Exercise directions:
Your answer must be an exact copy of the data, without any pictures.

Dataset excerpt:
▬▬▬

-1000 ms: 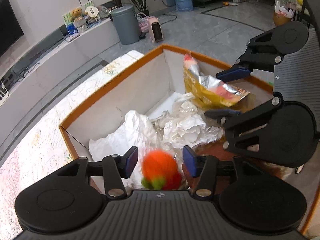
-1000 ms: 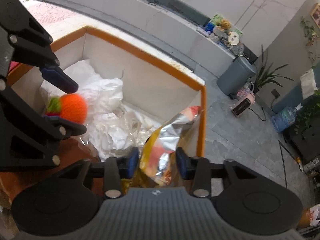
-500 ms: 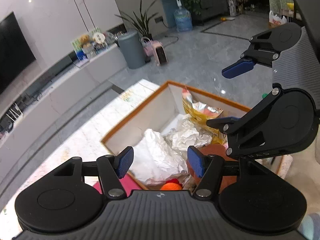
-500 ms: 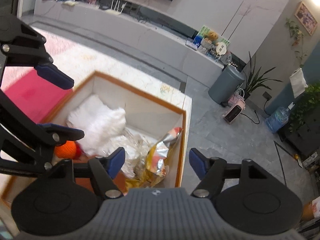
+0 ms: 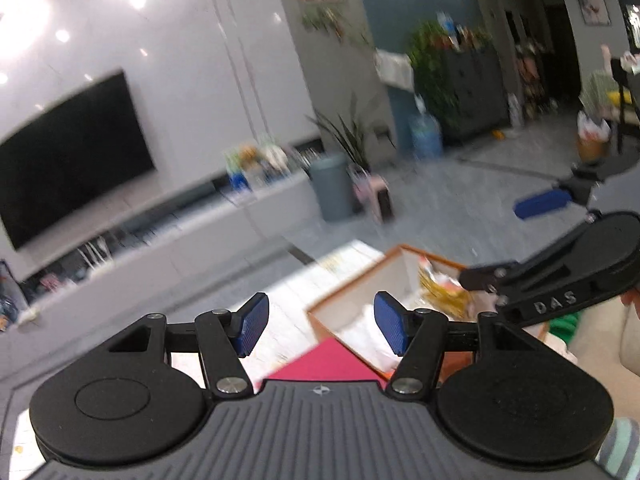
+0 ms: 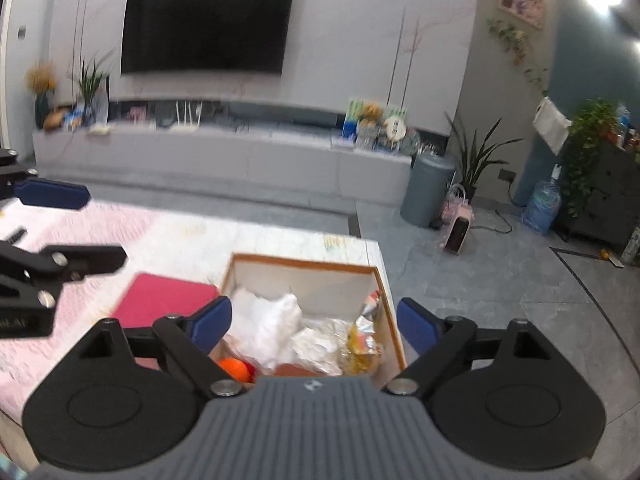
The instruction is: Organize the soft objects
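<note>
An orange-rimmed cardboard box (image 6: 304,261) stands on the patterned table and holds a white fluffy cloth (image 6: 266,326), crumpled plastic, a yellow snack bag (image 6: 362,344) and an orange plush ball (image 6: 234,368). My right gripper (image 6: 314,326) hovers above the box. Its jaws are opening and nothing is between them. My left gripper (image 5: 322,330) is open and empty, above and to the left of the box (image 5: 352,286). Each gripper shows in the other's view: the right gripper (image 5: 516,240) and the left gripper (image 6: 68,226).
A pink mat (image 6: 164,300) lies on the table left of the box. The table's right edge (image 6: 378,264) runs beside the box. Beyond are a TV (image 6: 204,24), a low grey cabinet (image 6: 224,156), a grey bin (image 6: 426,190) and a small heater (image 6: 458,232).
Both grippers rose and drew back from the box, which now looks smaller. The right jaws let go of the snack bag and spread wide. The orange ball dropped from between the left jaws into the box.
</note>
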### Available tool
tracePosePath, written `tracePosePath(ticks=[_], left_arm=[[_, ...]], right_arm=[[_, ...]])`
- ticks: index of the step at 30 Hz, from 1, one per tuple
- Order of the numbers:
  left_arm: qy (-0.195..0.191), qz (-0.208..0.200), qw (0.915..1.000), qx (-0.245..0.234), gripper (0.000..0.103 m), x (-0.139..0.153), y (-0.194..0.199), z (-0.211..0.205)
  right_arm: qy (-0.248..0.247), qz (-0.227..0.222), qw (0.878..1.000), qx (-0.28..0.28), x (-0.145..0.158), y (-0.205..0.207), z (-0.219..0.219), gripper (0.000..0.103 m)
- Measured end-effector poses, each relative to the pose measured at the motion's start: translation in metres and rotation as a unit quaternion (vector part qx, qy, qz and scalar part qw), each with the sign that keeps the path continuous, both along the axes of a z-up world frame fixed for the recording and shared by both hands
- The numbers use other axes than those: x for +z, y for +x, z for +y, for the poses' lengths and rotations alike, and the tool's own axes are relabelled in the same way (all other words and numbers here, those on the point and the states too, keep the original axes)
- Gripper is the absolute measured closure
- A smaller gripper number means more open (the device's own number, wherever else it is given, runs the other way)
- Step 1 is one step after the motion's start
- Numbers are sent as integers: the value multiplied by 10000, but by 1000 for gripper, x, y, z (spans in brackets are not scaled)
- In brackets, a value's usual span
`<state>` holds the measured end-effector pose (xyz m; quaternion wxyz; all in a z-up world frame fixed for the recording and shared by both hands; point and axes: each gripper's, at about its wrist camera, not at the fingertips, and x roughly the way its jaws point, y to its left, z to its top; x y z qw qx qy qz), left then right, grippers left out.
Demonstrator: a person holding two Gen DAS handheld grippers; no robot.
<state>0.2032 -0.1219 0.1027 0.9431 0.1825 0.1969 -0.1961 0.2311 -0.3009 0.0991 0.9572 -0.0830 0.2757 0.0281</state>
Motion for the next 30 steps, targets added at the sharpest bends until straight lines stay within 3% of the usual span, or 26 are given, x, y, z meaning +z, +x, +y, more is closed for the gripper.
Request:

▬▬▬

Solution to this task:
-1000 ms: 
-1000 ms: 
-500 ms: 
-500 ms: 
+0 ms: 
+0 ms: 
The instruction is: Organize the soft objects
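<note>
An orange-rimmed cardboard box (image 6: 304,261) stands on the patterned table and holds a white fluffy cloth (image 6: 266,326), crumpled plastic, a yellow snack bag (image 6: 362,344) and an orange plush ball (image 6: 234,368). My right gripper (image 6: 314,326) hovers above the box. Its jaws are opening and nothing is between them. My left gripper (image 5: 322,330) is open and empty, above and to the left of the box (image 5: 352,286). Each gripper shows in the other's view: the right gripper (image 5: 516,240) and the left gripper (image 6: 68,226).
A pink mat (image 6: 164,300) lies on the table left of the box. The table's right edge (image 6: 378,264) runs beside the box. Beyond are a TV (image 6: 204,24), a low grey cabinet (image 6: 224,156), a grey bin (image 6: 426,190) and a small heater (image 6: 458,232).
Both grippers rose and drew back from the box, which now looks smaller. The right jaws let go of the snack bag and spread wide. The orange ball dropped from between the left jaws into the box.
</note>
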### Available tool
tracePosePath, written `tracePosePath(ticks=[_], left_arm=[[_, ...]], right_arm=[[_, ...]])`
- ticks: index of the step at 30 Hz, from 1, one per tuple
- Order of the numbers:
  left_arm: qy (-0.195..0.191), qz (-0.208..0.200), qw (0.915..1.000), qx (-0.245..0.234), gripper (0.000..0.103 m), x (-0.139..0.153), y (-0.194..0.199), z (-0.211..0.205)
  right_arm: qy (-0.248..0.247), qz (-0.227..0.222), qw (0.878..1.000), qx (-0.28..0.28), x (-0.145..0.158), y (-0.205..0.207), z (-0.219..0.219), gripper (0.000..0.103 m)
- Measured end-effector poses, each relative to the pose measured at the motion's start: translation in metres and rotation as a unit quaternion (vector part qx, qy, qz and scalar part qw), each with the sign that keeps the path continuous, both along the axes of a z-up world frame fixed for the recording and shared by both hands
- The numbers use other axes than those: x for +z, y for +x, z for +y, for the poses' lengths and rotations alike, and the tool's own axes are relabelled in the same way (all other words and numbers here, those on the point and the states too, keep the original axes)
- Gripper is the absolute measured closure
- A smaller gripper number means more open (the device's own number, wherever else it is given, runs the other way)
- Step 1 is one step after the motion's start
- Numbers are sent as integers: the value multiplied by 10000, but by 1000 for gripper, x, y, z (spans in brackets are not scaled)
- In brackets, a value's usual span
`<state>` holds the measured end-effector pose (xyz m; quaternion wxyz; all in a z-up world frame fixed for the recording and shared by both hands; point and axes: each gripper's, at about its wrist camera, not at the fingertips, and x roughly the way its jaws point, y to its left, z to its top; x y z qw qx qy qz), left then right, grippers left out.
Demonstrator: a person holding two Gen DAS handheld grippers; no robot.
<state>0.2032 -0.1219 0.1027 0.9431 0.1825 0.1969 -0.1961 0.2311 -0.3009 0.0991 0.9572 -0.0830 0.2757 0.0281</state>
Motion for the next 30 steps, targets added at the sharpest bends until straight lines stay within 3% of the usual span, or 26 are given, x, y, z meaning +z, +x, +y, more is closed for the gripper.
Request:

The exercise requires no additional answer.